BTW, after playing a bit more with Flash 10 I realized that even if it included the Z axes it still takes into account the children indexes for sorting, am I missing something and z-sorting is available through some function/method? if not, any plans into looking for it? of course, it wouldn't take a lot of code and time to implement this, but it's always pleasant to see these sort of things added by default.

Saturday, May 24, 2008 11:35:00 PM  
Blogger Marc said...

Hi there.

My name is Marc and I work for a VJ software that allows flash playback. We seem to have a little bit of a Threading limitation with the flash player and it'd be great if we could talk to you a little to see if there's a way to solve that issue. Could you mail me at nostromo[nospasm]@10pm.org ? It would be awesome.


Wednesday, June 11, 2008 2:35:00 AM  
Blogger krizzle said...

"You can freely mix linear and nearest sampling in your kernel."

uhm.. and how does that work? oO

Wednesday, June 11, 2008 1:22:00 PM  
Blogger Hudson said...

I have been working on a pixel bender flash filter and have a couple of questions.
The absence of loops is really limiting. Why was that such a big addition?
Re: the 32k jit limit, I was thinking this would be for the byte code, but when I had a filter that was about 12k in byte code size, it hit the 32k limit for the jit buffer. Is that about the kind of expansion one could expect, or does it vary widely depending on the code?

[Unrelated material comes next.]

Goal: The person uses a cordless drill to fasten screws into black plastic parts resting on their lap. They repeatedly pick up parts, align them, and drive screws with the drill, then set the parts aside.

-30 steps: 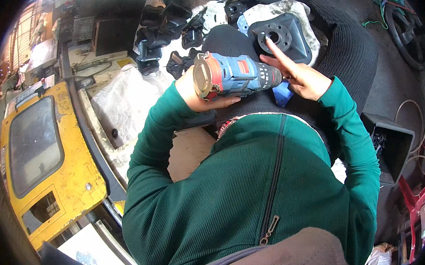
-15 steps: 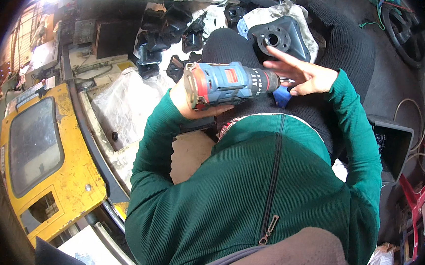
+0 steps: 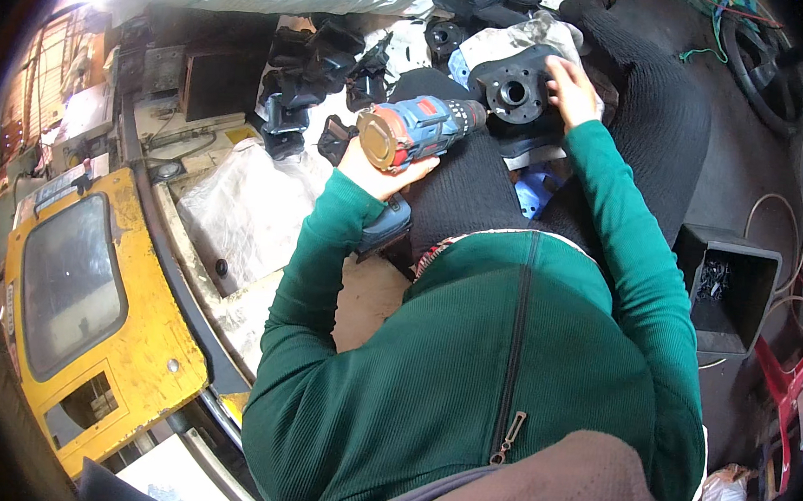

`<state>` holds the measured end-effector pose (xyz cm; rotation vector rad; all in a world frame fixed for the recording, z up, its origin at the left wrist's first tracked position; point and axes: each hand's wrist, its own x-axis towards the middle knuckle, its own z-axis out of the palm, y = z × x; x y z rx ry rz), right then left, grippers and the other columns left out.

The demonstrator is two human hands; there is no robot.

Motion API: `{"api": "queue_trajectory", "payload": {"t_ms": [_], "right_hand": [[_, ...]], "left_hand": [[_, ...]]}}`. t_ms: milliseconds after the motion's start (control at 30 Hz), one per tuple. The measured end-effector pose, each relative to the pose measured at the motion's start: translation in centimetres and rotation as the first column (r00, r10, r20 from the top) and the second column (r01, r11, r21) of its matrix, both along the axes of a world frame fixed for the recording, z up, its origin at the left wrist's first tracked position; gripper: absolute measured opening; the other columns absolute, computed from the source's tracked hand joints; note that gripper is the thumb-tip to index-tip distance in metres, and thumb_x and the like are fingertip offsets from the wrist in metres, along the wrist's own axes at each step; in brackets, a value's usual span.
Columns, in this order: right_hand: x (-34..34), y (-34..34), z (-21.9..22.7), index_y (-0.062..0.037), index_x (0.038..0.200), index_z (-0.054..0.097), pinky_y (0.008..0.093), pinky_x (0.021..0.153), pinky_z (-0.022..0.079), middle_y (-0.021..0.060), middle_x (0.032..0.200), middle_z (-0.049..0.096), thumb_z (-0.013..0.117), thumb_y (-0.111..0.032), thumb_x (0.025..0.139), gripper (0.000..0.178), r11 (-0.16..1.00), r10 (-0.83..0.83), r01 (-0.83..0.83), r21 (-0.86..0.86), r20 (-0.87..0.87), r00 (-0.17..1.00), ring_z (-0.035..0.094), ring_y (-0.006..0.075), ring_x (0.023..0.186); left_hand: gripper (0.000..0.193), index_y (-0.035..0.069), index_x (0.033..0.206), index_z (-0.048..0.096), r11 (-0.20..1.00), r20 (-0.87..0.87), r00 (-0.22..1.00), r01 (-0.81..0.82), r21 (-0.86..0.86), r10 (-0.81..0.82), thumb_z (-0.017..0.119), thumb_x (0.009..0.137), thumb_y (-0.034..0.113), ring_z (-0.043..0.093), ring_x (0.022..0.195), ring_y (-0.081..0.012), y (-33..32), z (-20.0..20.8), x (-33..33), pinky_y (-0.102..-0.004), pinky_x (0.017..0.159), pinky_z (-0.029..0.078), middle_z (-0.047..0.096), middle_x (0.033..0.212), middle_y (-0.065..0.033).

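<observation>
A blue and red cordless drill [image 3: 416, 129] is in my left hand [image 3: 370, 171], its fingers wrapped around it. The drill's front end points right, close beside a black flanged part [image 3: 516, 101] with a round centre hole and small holes around it. My right hand [image 3: 574, 97] grips this part by its right edge, fingers bent over the rim. The part is tilted above my lap, with a stained pale cloth [image 3: 529, 29] behind it. Whether the drill's tip touches the flange I cannot tell. Below the part, a blue piece [image 3: 536, 193] lies between my legs.
Several black parts [image 3: 312, 63] are heaped at the far left, beside clear plastic sheeting [image 3: 246, 207]. A yellow machine panel [image 3: 149, 326] with a window stands at left. To the right is a black bin [image 3: 737, 316] with small dark pieces inside, near a red frame [image 3: 797, 390].
The drill has moved a little up and left, and its front end now points at the flanged part. My right hand has left the drill's tip and taken hold of that part, tilting it nearer.
</observation>
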<state>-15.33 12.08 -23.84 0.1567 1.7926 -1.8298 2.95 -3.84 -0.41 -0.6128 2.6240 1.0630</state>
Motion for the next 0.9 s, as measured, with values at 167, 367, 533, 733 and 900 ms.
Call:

Monday, October 06, 2008 8:19:00 AM  
Blogger Hudson said...

another question: As an attempt to work around the limitation of no loops, would it be possible to create a progressive pixel bender filter, e.g., on each iteration it would operate on the pixels from the last iteration. Off hand I don't see how to do this...

Monday, October 06, 2008 8:28:00 AM  
Blogger polycube said...

I'm late here, just beginning my Pixel Bender bending.

This post and a few others of yours have been *incredibly helpful* in understanding Pixel Bender. Subtleties that you wouldn't get just from playing with it, hints about the implementation & differences across products/platform.